*Task*: Every line below that holds "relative" must be copied.

*Data supplied*:
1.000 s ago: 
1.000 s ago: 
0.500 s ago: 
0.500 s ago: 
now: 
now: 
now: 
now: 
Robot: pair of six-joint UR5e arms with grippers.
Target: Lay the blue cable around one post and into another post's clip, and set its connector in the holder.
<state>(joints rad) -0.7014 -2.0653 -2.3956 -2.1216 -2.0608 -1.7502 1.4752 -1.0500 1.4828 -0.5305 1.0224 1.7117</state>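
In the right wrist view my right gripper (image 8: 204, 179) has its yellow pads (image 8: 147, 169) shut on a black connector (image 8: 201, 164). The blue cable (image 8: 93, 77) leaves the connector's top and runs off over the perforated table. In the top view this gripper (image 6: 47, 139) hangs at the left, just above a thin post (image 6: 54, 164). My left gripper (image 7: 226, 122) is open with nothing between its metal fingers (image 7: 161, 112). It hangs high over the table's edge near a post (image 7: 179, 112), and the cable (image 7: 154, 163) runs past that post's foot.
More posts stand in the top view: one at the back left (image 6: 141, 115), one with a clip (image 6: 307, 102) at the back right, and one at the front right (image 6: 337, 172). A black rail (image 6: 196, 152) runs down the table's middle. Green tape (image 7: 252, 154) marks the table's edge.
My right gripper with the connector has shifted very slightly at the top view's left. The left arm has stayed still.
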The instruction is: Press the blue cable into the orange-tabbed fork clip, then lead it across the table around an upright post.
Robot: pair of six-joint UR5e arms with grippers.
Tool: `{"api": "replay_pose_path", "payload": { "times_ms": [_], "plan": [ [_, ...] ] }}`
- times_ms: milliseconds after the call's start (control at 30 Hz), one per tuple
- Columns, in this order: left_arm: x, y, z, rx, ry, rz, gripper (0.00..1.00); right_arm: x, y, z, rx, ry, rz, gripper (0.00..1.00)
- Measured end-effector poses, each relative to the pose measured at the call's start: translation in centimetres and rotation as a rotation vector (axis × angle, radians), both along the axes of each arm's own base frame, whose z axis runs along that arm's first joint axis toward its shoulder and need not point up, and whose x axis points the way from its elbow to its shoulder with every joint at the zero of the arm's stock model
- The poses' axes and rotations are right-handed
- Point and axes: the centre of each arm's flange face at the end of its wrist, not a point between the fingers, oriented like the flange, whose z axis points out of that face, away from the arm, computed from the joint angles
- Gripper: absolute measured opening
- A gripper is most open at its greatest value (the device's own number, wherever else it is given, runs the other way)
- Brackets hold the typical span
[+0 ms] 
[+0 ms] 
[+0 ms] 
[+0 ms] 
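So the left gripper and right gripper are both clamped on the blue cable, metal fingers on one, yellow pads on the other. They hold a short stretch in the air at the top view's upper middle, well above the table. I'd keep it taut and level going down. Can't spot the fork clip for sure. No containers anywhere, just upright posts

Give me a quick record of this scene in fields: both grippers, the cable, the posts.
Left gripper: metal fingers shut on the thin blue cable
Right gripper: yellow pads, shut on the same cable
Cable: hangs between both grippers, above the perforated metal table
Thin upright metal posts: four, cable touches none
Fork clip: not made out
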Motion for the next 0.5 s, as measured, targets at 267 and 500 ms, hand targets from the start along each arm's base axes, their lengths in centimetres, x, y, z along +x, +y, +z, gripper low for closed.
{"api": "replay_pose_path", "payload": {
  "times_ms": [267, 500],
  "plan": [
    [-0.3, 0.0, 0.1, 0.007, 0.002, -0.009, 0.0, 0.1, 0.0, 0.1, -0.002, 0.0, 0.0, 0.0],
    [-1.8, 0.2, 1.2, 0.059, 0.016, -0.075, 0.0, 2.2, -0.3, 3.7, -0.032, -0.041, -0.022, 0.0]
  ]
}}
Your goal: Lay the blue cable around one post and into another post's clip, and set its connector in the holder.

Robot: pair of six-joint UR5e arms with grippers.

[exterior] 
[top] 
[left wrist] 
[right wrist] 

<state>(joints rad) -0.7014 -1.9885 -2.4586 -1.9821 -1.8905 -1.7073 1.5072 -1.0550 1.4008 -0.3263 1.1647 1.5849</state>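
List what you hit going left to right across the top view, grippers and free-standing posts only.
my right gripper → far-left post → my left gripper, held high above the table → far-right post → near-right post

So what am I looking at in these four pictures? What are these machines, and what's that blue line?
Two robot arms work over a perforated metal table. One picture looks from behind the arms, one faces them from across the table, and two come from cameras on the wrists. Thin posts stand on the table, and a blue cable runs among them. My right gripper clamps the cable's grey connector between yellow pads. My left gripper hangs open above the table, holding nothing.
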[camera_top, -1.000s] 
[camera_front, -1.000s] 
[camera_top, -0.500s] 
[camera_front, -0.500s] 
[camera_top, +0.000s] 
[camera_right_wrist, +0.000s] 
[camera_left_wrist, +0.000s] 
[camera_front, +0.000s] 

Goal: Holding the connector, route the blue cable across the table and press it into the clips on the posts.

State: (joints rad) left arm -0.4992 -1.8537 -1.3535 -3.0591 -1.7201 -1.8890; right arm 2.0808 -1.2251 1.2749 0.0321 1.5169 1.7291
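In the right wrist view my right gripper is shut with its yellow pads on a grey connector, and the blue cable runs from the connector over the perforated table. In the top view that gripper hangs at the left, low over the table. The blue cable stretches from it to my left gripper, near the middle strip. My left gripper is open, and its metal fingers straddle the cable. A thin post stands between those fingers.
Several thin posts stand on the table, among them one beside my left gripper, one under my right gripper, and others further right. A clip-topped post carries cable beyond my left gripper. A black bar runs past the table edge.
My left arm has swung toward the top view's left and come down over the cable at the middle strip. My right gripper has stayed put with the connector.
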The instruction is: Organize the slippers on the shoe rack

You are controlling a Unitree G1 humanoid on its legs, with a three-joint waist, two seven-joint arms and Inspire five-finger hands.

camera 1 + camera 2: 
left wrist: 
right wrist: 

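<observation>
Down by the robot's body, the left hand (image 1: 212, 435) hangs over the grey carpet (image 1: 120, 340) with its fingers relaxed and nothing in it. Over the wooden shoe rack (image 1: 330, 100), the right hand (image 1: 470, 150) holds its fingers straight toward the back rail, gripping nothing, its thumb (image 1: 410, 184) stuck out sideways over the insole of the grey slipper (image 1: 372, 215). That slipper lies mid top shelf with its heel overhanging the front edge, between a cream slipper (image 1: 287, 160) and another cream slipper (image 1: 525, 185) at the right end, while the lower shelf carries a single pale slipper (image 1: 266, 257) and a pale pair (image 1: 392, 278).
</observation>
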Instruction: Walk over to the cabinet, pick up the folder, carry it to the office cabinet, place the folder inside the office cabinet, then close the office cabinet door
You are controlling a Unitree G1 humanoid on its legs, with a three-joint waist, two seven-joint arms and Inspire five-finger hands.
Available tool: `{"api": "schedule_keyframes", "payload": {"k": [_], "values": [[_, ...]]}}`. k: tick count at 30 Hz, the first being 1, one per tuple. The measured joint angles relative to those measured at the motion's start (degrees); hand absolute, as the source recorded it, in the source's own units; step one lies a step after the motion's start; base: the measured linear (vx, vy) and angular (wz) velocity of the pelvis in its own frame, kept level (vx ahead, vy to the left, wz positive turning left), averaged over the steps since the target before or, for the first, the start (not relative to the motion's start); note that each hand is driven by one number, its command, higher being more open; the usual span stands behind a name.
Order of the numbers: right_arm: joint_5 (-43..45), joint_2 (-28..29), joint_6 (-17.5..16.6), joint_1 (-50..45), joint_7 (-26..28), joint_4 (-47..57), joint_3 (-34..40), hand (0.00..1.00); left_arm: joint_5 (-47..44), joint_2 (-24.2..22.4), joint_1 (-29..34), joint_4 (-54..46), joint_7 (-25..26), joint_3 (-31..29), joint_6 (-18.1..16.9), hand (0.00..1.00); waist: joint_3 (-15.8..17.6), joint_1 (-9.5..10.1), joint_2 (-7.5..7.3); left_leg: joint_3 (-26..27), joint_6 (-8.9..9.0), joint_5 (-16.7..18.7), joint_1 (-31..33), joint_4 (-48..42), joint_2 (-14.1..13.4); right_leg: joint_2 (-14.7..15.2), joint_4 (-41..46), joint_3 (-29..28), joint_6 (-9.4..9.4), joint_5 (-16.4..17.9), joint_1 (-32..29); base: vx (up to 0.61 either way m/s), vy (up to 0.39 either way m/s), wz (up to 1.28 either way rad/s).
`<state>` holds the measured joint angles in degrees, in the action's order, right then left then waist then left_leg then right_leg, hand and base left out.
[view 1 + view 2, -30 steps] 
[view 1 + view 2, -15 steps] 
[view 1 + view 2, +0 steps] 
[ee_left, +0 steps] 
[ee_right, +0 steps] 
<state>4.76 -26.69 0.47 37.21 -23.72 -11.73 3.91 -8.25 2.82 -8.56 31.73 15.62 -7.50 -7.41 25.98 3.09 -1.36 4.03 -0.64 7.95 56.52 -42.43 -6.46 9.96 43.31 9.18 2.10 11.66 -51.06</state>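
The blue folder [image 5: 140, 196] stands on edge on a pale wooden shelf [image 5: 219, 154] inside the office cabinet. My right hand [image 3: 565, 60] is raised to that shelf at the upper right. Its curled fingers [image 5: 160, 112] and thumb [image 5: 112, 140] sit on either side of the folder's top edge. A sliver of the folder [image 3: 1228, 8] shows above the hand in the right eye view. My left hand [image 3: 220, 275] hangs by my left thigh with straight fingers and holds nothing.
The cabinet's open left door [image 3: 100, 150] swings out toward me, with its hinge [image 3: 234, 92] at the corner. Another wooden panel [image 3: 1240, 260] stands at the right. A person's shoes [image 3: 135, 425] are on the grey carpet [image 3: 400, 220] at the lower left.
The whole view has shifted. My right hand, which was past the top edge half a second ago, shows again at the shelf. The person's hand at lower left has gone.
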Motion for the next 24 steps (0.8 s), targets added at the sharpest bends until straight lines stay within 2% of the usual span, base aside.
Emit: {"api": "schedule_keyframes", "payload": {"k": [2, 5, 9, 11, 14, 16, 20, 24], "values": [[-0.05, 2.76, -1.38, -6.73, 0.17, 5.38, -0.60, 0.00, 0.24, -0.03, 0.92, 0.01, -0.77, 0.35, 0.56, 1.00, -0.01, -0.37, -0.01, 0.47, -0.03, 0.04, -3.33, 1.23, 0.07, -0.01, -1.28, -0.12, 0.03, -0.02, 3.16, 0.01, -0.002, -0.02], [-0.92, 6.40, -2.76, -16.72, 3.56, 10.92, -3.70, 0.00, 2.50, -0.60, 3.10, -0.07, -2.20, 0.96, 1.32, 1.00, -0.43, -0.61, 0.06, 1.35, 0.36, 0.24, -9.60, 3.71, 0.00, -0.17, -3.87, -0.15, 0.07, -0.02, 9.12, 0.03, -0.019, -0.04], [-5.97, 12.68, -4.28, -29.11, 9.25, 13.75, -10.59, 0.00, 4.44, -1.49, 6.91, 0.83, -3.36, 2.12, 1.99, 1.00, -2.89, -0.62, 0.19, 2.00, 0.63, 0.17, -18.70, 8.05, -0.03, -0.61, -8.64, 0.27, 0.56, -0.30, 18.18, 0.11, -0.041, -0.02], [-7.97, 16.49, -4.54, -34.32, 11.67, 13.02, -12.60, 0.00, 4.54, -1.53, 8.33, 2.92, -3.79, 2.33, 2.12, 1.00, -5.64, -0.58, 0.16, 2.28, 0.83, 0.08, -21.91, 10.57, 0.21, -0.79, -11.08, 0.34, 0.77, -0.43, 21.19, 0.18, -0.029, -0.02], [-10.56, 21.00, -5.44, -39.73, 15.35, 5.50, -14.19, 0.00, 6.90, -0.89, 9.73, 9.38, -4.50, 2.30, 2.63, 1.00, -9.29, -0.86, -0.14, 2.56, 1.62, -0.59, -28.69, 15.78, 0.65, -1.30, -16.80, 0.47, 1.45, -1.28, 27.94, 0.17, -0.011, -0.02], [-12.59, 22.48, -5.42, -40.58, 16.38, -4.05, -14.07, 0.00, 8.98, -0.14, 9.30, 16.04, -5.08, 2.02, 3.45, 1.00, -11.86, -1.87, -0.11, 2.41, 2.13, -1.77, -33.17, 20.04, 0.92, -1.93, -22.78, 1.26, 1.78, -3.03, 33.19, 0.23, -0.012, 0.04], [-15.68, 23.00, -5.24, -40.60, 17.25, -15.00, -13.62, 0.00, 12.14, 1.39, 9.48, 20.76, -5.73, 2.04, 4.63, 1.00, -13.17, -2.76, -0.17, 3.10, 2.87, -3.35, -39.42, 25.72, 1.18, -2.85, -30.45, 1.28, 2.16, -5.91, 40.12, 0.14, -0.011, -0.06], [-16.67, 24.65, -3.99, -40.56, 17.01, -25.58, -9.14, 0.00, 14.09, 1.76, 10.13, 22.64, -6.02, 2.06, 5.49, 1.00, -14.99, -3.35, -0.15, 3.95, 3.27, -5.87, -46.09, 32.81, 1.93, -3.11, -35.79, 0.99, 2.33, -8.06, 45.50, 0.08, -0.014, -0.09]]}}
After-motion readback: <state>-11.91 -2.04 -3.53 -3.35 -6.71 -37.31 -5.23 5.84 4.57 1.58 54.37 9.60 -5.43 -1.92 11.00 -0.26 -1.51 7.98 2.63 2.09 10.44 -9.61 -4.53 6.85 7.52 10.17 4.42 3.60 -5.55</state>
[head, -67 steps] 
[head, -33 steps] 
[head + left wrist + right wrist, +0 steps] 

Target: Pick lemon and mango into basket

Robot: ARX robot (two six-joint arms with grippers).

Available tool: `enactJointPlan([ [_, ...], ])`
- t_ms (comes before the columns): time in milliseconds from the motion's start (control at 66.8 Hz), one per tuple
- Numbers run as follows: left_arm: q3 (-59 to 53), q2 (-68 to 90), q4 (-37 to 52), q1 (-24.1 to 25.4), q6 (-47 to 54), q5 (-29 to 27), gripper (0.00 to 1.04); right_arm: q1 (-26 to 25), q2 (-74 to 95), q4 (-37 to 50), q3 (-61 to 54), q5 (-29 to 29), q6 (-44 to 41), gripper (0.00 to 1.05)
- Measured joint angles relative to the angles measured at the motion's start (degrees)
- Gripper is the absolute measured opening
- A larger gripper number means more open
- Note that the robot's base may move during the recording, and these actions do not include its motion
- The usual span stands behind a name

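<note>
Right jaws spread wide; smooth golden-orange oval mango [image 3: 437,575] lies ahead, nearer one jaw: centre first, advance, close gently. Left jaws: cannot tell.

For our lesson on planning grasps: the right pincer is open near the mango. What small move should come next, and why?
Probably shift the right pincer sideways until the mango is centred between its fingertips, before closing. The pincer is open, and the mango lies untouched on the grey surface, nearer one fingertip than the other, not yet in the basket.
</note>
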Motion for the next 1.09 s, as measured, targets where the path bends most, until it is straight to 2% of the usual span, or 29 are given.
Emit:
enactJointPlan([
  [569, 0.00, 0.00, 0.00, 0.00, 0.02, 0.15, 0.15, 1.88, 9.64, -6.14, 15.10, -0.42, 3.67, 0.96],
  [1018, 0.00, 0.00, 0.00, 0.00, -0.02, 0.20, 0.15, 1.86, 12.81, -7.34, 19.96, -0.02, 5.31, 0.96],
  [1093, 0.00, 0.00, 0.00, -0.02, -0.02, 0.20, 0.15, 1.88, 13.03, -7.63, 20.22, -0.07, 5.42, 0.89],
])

*Result*:
- Measured end-effector poses, each relative to the pose measured at the call's start: translation in centimetres and rotation as a rotation vector (axis × angle, radians), both along the axes of each arm's own base frame, whose z axis runs along that arm's first joint axis toward its shoulder and need not point up, and whose x axis points the way from its elbow to its shoulder with every joint at the zero of the arm's stock model
Available tool: `{"api": "schedule_keyframes", "payload": {"k": [_], "values": [[_, ...]]}}`. k: tick count at 30 Hz, the first being 1, one per tuple. The measured joint angles relative to those measured at the motion's start (degrees); hand absolute, as the source recorded it, in the source's own units; step one lies a step after the motion's start; base: the measured linear (vx, vy) and angular (wz) velocity of the pelvis in its own frame, kept level (vx ahead, vy to the left, wz positive turning left), averaged over the steps since the target before or, for the first, the start (not relative to the motion's start); note that each hand is driven by one number, its command, higher being more open; the usual span stands behind a name.
- Measured joint angles relative to the angles measured at the motion's start (degrees)

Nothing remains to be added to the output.